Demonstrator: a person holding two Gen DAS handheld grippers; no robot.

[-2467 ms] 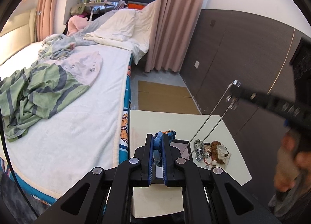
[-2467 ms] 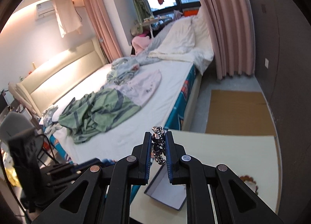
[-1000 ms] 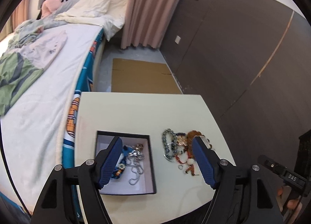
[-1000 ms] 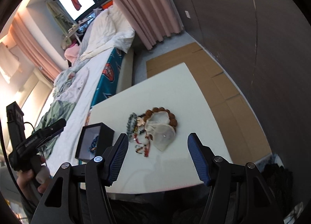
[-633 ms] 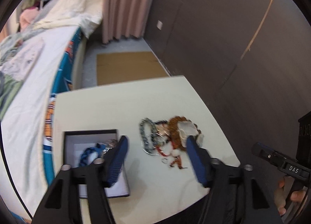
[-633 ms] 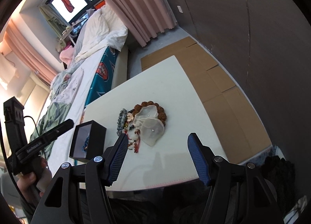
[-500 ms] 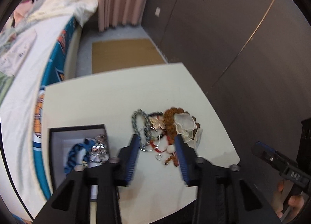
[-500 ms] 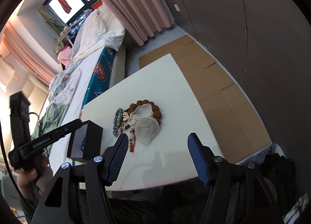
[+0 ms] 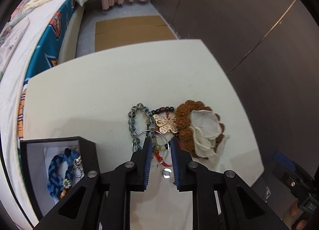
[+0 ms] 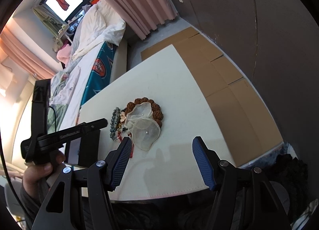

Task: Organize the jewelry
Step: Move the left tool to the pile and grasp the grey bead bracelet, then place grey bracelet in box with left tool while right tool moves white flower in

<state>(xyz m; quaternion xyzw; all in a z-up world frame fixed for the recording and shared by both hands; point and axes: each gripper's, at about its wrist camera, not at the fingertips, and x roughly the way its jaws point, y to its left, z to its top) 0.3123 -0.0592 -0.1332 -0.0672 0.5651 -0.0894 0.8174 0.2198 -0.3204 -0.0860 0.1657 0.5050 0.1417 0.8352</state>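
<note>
A gold butterfly brooch (image 9: 166, 123), brown beads (image 9: 184, 117) and grey-green beads (image 9: 132, 122) on a cream tabletop (image 9: 99, 94); blue braided bracelet (image 9: 57, 168) left of the gripper.

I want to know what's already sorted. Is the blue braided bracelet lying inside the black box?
Yes, the blue braided bracelet lies on the pale lining inside the black box, beside a silver chain.

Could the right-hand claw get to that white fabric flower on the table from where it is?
Probably yes. The right gripper hangs open just short of the white fabric flower, with only bare table between them.
</note>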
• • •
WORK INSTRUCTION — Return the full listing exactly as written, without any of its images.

TASK RESPONSE —
Demonstrator: a person holding two Gen DAS handheld grippers; no robot.

[-2467 ms] 
[-2467 ms] 
[-1000 ms] 
[-1000 ms] 
[-633 ms] 
[-633 ms] 
[-500 ms] 
[-500 ms] 
[+0 ms] 
[+0 ms] 

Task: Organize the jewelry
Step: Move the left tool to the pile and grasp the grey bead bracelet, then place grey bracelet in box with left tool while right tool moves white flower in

<state>(xyz m; quaternion xyzw; all in a z-up world frame fixed for the recording and shared by both hands; point and axes: each gripper's, at about its wrist camera, not at the fingertips, and x roughly the way its jaws point, y to its left, z to its top) 0.3123 -0.0592 -0.1332 -0.0672 0.5651 -0.0894 0.8174 0.2198 -0.3204 -0.0860 0.1657 0.5050 0.1417 0.8352</state>
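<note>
A gold butterfly brooch (image 9: 166, 123), brown beads (image 9: 184, 117) and grey-green beads (image 9: 132, 122) on a cream tabletop (image 9: 99, 94); blue braided bracelet (image 9: 57, 168) left of the gripper.

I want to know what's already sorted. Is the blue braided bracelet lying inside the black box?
Yes, the blue braided bracelet lies on the pale lining inside the black box, beside a silver chain.

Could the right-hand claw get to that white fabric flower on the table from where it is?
Probably yes. The right gripper hangs open just short of the white fabric flower, with only bare table between them.
</note>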

The required output has been given in full.